━━━━━ Material provided

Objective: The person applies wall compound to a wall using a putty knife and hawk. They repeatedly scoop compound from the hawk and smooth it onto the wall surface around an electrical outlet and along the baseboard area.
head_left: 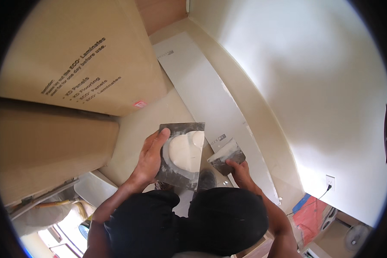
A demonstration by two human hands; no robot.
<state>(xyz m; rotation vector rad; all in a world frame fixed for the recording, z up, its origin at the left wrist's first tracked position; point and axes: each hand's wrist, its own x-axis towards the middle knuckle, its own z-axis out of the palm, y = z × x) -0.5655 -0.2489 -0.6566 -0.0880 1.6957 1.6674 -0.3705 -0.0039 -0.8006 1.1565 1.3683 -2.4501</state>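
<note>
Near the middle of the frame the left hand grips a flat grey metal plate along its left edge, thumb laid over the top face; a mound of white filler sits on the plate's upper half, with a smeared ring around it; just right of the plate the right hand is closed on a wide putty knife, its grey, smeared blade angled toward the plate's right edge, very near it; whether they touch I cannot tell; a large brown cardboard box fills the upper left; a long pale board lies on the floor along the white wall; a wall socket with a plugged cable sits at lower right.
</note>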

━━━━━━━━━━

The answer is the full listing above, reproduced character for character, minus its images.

Task solution:
Objective: The person applies wall compound to a wall using a putty knife and hawk. They repeatedly scoop compound from the hawk and smooth it onto the wall surface around an electrical outlet and along the baseboard area.
head_left: 
A demonstration by two human hands; no robot.
<state>(xyz m; rotation vector rad; all in a world frame fixed for the recording, z up, its origin at the left wrist's first tracked position; point and axes: each hand's wrist, its own x-axis towards the middle knuckle, its own z-axis out of the palm, y = z × x) -0.5655 -0.2489 -0.6566 -0.0880 1.6957 1.6674 -0.3705 -0.0039 -0.8006 1.1565 1.3683 -2.4501</state>
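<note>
Near the middle of the frame the left hand grips a flat grey metal plate along its left edge, thumb laid over the top face; a mound of white filler sits on the plate's upper half, with a smeared ring around it; just right of the plate the right hand is closed on a wide putty knife, its grey, smeared blade angled toward the plate's right edge, very near it; whether they touch I cannot tell; a large brown cardboard box fills the upper left; a long pale board lies on the floor along the white wall; a wall socket with a plugged cable sits at lower right.
</note>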

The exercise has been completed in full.